緊張に強張る身体を労わるように腰を一撫でし、ぐっと膝を大きく割られた。足の間、その視界に映る雄々しく屹立した熱の塊にしとどに濡れた秘部が疼く。
(怖い……でも、須王が欲しい)
きっと、もの凄く痛いに違いない。
恐怖も、勿論ある。けれど受け入れたいと思った。熱を、何より須王の思いを。
その為の痛みなら、耐えられる気がした。
「んっ……」
火傷しそうに熱い、指とも舌とも違う硬さのものがぬるぬると蜜を纏うように入り口を擦る。数回割れ目に沿って上下した先端が、肉襞を割ってぐっと押し入ってくる。
「…っ!!」
ぐちり、と身体を裂いて潜り込む熱の質量に、香夜は目を見開いて敷布を握り締めた。みしみしと、身体を割り開く軋む音が耳に届きそうな錯覚さえ起きる、激しい痛み。

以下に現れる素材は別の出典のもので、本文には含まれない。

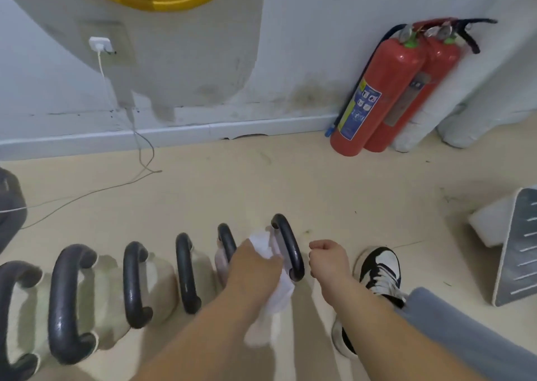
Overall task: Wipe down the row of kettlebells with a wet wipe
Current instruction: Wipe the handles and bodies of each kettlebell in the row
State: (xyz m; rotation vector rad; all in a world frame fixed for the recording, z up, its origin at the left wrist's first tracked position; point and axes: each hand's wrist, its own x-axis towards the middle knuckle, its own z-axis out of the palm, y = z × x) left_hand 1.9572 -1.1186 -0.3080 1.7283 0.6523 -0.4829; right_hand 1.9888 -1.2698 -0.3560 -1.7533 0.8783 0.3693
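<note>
Several pale kettlebells with dark handles stand in a row (132,284) across the lower left of the floor. The rightmost kettlebell's handle (287,245) rises beside my hands. My left hand (255,264) is shut on a white wet wipe (266,242) and presses it against that kettlebell just left of the handle. My right hand (328,257) hovers just right of the handle, fingers curled in a loose fist with nothing in it. The rightmost kettlebell's body is mostly hidden by my left hand and the wipe.
Two red fire extinguishers (386,90) lean against the wall at the back right. A white cable (139,148) runs from a wall socket across the floor. My black-and-white shoe (377,270) stands right of the row. A grey slanted panel (517,247) lies at the far right.
</note>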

指の関節が白くなる程強く握った手に、自分の爪が食い込む痛みさえ些細なものに思える程の。
「ああ…っ、あ、やあ…!!」
少しずつ、少しずつ熱は香夜の体内に埋まっていく。その度に肉壁を焼かれるような痛みに苛まれ、香夜は漏れる悲鳴を必死に噛み殺そうとする。

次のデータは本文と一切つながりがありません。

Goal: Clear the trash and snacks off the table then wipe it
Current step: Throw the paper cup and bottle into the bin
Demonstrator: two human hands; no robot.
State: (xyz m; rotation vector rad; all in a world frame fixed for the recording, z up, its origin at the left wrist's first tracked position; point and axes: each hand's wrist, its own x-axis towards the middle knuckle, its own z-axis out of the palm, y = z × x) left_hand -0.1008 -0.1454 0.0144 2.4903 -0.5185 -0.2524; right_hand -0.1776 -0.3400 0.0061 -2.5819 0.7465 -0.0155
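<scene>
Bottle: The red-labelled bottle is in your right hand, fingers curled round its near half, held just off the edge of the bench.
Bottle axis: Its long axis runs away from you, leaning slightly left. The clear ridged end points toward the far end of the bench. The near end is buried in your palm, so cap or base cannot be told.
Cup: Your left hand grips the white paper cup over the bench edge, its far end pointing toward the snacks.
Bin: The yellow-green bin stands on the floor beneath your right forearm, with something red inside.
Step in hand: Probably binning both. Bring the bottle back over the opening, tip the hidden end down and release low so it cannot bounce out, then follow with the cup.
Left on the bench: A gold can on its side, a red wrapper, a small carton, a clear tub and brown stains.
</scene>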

涙が溢れ、視界が滲んだ。覚悟していた痛みを上回る、身体を引き裂く痛みだ。熱が、圧倒的な質量を伴って腹の内側を焼く。
「ふっ、ううー…っ!」
「く…っ、力を、抜け…香夜」
「い、あ…無理…あぁっ」
全身が硬く強張り、意志とは無関係にこれ以上の異物の侵入を拒もうとする。
泣きじゃくる香夜に進退窮まった須王はこめかみに浮いた汗を拭い、自分の指を口に含むとたっぷりと唾液を絡ませた。そして痛みに収縮した肉芽を抓み、指の腹で擦る。
「ひぃ…ん!」
びくっと腰が跳ね、ほんの一瞬だが香夜の身体から力が抜ける。その僅かな隙を見逃さず、須王はぐっと腰を深く沈めた。